Le but de l’enquête était de déterminer le temps nécessaire à un contenu à valeur ajoutée pour se propager via des circuits de diffusion illégaux, avec pour conséquence la perte de sa rentabilité. Vobile a eu recours à sa technologie d’empreinte numérique, baptisée VideoDNATM, pour identifier et suivre l’épisode piraté. Ses conclusions sont les suivantes :

· Le visionnage illégal d’une émission de TV à succès est relativement faible dans une première plage de 12 heures, mais à peine ce délai écoulé, on constate un pic élevé de téléchargement.

· Le visionnage illégal commence le lendemain matin suivant la diffusion télévisée et augmente progressivement pendant toute la journée.

· Au cours des premières heures, les visionnages se comptent par milliers.

· Le deuxième jour après la diffusion télévisée, à midi, le nombre de visionnages a été multiplié par 5.

· Le troisième jour, les visionnages se chiffrent par centaines de milliers.

· En 72 heures, le visionnage illégal peut éroder jusqu’à environ 20 % de l’audience d’une émission en primetime.

· La diffusion illégale sur Internet d’un tel type d’émission se traduit par plusieurs dizaines de milliers de dollars de pertes de recettes publicitaires, et ce pour un seul épisode.

« Les propriétaires de contenu qui sauront agir vite, en syndiquant les œuvres sur des circuits de diffusion légaux et approuvés et en orientant leurs téléspectateurs vers ceux-ci seront mieux armés pour atténuer les effets désastreux du piratage, et pour protéger leurs recettes, leur taux d’audience et les copyrights », explique Tim Napoleon, directeur de la stratégie média et divertissement chez Akamai. « Mais pour réussir, il va leur falloir multiplier au maximum les circuits de diffusion autorisés, en veillant à faire appliquer des règles associées ».

« Pour le secteur des médias, le contrôle des audiences et les moyens permettant d’orienter les spectateurs vers les circuits légaux de diffusion de contenus à valeur ajoutée sont des priorités absolues », explique Yangbin Wang, fondateur et PDG de Vobile, Inc. « La rapidité de diffusion compte si l’on veut préserver les recettes et l’audience.

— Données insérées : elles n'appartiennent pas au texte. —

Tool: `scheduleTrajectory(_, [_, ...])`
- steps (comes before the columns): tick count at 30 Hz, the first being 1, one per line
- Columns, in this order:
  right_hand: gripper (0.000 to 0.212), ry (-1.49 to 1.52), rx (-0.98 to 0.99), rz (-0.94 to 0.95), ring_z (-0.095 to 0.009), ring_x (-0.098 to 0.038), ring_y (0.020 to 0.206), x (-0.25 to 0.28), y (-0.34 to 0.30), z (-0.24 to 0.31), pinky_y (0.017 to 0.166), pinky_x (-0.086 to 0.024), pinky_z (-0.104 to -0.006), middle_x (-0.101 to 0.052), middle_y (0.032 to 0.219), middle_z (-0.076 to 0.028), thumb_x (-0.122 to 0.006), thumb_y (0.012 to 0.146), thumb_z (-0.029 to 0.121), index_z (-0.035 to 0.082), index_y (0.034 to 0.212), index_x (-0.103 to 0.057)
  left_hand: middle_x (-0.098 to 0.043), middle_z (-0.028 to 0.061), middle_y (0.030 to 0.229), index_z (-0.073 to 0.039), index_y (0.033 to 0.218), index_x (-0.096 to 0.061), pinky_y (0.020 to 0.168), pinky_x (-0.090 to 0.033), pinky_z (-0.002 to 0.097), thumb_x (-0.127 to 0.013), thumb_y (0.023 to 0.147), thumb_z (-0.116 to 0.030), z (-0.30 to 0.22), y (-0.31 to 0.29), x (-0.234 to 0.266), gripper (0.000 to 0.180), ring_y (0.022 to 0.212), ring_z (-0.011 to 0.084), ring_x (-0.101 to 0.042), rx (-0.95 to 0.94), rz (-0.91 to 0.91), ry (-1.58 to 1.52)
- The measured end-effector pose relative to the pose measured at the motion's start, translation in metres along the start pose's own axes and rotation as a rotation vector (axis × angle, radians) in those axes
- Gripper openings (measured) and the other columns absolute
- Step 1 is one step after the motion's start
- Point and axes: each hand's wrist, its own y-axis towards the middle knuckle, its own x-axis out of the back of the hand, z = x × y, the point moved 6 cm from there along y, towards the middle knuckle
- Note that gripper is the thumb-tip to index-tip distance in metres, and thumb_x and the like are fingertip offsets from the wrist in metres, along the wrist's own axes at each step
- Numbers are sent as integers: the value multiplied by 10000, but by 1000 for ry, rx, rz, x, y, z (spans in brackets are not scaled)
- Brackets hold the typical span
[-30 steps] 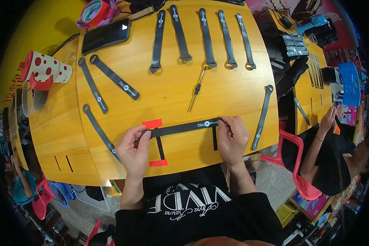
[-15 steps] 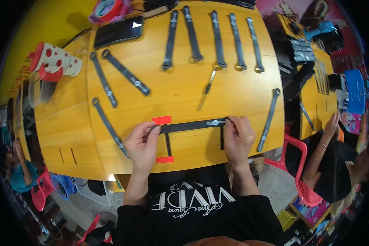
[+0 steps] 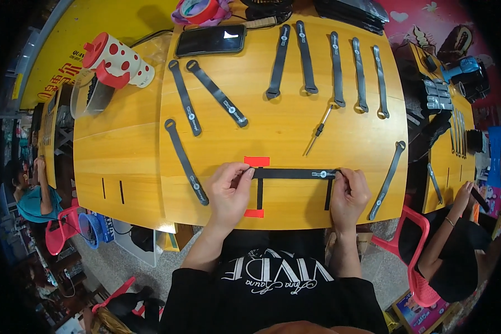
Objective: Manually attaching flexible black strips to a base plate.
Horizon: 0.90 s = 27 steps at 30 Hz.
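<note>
Black strap (image 3: pixel 292 173) is laid flat and straight along the near edge of the wooden table (image 3: pixel 295 128), long and thin, matte, with a small pale label near its right end. Its left end is pinched by the left hand (image 3: pixel 228 192), fingers closed on it beside a red tape piece (image 3: pixel 256 161). Its right end is pinched by the right hand (image 3: pixel 348 195), fingertips closed on it by the label. Two short black strips hang down from it, the left strip (image 3: pixel 259 193) ending at a second red tape piece (image 3: pixel 254 213). A small screwdriver (image 3: pixel 318 131) is seen just beyond, more straps farther back.
</note>
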Motion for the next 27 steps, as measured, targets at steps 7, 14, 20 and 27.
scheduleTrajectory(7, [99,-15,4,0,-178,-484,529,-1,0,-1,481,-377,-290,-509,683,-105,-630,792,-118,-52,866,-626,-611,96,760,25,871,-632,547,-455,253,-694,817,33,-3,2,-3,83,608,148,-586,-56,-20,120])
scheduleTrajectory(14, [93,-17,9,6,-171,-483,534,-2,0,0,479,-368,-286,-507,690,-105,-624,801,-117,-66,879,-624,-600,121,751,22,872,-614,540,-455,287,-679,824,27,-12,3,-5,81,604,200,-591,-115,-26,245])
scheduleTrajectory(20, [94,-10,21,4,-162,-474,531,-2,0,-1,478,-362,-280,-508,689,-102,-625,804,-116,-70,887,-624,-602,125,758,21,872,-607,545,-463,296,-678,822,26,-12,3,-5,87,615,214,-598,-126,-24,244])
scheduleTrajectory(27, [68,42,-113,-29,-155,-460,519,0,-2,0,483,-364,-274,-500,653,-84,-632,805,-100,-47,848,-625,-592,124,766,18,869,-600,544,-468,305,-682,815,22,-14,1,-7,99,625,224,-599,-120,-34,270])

En tant que fournisseur majeur de solutions d’identification et de gestion des contenus, nous savons combien il est important pour les propriétaires de contenus d’empêcher les visionnages illégaux, mais aussi de diffuser le contenu autorisé dans des délais très courts ».

La diffusion aux internautes de contenus à fort potentiel de recettes nécessite toute une panoplie complexe d’étapes techniques et commerciales : capture, transcodage et distribution des vidéos, gestion des métadonnées associées, définition de règles, contrôle de la conformité aux réglementations propres à chaque pays. Pour pouvoir respecter le créneau imposé par une diffusion en ligne instantanée, un workflow rationalisé et automatisé de distribution de média s’avère indispensable, avec notamment un système de gestion des règles et stratégies métier.


Méthodologie de l’enquête

Grâce à sa technologie propriétaire VideoDNA, Vobile a créé des empreintes vidéo-numériques, c’est-à-dire des représentations numériques ultra-fidèles du contenu d’origine d’une émission en primetime avant sa diffusion télévisée, lors de la deuxième semaine de mars 2008. A l’aide de VideoDNA, Vobile a ensuite effectué le suivi de la diffusion de l’épisode sur plusieurs sites Web connus de partage de vidéos, dès la première heure suivant la diffusion officielle, et ce pendant trente jours.